══ Information provided

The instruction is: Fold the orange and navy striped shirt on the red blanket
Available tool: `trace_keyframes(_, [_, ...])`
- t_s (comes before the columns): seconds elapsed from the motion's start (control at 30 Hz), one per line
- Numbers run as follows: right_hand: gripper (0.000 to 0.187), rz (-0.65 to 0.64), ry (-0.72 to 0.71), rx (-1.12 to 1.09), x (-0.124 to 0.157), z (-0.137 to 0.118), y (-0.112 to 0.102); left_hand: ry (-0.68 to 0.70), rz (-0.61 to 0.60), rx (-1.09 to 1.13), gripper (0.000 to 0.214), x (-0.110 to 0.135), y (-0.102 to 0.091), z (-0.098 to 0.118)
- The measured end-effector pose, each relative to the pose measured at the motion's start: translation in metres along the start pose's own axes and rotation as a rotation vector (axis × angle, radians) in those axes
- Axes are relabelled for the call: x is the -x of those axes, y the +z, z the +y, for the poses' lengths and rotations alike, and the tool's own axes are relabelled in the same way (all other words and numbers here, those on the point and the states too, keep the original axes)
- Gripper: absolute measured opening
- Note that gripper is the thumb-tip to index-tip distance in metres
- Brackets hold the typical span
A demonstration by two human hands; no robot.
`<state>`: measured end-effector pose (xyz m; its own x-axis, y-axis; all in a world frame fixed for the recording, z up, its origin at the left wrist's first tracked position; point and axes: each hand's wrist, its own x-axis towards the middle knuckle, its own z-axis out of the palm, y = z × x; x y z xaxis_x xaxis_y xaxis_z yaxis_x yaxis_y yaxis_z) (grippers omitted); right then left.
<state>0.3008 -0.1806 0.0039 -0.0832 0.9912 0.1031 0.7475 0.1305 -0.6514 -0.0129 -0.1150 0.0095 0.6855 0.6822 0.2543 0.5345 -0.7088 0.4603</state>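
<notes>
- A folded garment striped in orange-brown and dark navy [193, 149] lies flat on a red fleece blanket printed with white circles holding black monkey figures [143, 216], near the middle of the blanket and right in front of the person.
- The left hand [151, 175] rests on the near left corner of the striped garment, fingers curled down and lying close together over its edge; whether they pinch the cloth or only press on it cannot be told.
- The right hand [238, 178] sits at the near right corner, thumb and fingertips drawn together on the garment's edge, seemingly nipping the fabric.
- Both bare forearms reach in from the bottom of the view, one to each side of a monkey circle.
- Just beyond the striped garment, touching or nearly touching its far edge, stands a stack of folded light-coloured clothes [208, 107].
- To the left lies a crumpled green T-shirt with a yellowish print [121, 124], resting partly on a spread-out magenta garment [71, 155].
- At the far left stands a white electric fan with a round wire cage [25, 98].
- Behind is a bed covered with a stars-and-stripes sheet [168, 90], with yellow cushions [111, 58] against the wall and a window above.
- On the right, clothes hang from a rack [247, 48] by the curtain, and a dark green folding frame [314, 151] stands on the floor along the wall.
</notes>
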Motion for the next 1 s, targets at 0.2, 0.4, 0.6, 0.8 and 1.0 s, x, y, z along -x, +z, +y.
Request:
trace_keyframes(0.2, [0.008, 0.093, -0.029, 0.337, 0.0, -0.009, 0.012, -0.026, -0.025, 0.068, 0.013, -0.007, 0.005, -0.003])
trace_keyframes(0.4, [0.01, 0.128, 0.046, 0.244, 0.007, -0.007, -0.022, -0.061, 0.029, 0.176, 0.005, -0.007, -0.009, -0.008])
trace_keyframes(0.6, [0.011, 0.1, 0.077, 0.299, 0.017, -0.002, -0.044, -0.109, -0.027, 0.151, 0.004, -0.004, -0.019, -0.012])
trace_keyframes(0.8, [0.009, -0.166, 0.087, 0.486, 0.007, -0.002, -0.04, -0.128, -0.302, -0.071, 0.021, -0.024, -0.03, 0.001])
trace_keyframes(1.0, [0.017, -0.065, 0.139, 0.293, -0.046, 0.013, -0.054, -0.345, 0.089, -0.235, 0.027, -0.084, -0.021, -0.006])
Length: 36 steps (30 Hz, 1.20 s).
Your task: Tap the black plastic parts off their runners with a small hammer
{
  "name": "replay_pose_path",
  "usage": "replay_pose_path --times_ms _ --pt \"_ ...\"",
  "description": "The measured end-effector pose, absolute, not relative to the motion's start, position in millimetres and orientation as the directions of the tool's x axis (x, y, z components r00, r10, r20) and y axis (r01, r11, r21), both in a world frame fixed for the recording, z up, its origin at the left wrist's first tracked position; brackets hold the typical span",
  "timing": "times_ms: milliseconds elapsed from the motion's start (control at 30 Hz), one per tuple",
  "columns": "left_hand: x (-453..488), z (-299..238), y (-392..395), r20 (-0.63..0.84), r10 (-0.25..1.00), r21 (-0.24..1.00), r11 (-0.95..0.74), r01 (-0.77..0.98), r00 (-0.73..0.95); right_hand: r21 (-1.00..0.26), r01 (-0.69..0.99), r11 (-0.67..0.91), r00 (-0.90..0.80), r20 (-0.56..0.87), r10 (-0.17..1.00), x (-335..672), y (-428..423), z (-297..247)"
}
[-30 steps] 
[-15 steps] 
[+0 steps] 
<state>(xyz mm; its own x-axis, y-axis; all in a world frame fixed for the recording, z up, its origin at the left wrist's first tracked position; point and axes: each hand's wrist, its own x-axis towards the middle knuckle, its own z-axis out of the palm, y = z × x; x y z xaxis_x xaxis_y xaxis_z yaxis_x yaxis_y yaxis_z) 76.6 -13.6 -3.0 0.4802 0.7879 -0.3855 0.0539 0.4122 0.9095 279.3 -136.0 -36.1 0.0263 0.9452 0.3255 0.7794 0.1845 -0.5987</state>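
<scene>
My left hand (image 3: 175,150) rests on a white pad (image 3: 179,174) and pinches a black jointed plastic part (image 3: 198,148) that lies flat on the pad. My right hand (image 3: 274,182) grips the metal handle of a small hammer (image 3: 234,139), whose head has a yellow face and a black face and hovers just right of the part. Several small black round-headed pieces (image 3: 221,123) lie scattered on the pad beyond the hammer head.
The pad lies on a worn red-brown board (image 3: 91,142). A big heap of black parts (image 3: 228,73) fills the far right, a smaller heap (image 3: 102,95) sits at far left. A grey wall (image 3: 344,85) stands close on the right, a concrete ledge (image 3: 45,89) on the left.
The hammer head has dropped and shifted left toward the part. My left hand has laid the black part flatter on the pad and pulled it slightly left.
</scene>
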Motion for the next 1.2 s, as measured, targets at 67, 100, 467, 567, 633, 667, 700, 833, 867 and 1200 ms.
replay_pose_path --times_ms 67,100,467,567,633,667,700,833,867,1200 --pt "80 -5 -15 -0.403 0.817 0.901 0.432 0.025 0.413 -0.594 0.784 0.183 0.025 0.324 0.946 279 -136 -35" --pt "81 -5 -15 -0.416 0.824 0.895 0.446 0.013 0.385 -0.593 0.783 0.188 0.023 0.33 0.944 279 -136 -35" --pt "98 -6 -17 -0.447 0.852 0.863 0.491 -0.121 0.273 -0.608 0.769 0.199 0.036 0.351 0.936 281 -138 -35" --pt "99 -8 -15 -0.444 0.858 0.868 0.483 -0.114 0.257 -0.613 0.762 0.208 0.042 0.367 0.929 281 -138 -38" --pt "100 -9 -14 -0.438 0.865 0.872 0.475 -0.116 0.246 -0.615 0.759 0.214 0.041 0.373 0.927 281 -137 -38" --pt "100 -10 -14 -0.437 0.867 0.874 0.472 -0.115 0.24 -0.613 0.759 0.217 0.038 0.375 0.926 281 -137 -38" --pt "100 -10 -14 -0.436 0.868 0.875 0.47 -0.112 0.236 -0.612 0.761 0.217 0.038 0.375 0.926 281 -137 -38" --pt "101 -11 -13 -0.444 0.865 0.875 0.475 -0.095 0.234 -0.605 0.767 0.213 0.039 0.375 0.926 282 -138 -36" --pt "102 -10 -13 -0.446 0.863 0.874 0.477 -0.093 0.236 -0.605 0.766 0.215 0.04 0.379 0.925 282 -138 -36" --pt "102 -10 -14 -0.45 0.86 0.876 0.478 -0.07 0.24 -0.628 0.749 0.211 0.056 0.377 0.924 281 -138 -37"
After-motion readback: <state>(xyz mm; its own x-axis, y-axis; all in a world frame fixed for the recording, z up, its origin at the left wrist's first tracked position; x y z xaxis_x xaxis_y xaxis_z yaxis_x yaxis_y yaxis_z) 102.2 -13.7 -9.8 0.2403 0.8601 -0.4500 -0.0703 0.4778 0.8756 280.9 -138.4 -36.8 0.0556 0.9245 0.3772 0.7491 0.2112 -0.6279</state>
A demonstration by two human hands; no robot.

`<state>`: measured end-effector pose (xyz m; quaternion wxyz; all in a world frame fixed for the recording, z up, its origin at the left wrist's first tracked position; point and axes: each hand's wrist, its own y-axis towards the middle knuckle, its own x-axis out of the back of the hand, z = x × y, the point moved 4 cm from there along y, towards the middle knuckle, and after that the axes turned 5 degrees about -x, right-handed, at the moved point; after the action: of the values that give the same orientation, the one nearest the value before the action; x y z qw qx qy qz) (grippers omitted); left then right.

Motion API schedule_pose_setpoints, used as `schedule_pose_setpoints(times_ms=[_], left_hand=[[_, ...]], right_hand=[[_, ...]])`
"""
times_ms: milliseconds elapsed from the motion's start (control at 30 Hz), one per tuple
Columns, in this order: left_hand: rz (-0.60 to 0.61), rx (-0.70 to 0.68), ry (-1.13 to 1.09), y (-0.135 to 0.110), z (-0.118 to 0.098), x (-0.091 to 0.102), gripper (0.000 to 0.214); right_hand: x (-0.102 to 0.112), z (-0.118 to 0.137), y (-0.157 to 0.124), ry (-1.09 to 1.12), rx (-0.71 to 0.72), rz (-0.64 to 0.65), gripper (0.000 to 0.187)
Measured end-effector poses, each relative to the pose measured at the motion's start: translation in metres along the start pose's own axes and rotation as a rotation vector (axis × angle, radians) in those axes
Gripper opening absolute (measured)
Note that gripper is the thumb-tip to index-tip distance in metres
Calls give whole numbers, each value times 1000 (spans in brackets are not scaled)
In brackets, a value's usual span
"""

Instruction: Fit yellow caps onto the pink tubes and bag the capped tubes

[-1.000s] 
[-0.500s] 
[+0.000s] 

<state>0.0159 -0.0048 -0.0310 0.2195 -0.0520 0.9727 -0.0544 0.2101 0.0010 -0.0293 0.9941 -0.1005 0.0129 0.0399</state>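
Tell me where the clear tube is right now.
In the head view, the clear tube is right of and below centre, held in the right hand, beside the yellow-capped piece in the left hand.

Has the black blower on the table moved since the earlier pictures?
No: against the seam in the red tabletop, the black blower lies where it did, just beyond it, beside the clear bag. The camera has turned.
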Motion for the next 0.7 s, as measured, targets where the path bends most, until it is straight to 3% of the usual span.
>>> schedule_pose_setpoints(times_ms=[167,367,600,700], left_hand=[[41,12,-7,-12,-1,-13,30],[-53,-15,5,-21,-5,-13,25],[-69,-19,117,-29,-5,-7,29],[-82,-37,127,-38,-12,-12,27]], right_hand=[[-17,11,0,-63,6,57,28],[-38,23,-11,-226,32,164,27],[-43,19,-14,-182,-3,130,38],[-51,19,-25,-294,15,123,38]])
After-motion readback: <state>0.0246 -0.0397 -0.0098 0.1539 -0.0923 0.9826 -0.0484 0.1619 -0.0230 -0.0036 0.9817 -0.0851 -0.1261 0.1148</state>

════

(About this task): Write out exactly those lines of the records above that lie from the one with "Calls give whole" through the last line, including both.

(Exercise solution):
Calls give whole numbers, each value times 1000 (spans in brackets are not scaled)
In brackets, a value's usual span
"""

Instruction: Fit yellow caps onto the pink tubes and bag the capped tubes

[-1.000s] 
[-0.500s] 
[+0.000s] 

<state>0.0159 -0.0048 -0.0310 0.2195 -0.0520 0.9727 -0.0544 0.2101 0.0010 -0.0293 0.9941 -0.1005 0.0129 0.0399</state>
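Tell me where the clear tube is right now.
In the head view, the clear tube is right of and below centre, held in the right hand, beside the yellow-capped piece in the left hand.

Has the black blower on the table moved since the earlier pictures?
No: against the seam in the red tabletop, the black blower lies where it did, just beyond it, beside the clear bag. The camera has turned.
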Motion for the next 0.7 s, as measured, targets where the path bends most, until it is straight to 3% of the usual span.
>>> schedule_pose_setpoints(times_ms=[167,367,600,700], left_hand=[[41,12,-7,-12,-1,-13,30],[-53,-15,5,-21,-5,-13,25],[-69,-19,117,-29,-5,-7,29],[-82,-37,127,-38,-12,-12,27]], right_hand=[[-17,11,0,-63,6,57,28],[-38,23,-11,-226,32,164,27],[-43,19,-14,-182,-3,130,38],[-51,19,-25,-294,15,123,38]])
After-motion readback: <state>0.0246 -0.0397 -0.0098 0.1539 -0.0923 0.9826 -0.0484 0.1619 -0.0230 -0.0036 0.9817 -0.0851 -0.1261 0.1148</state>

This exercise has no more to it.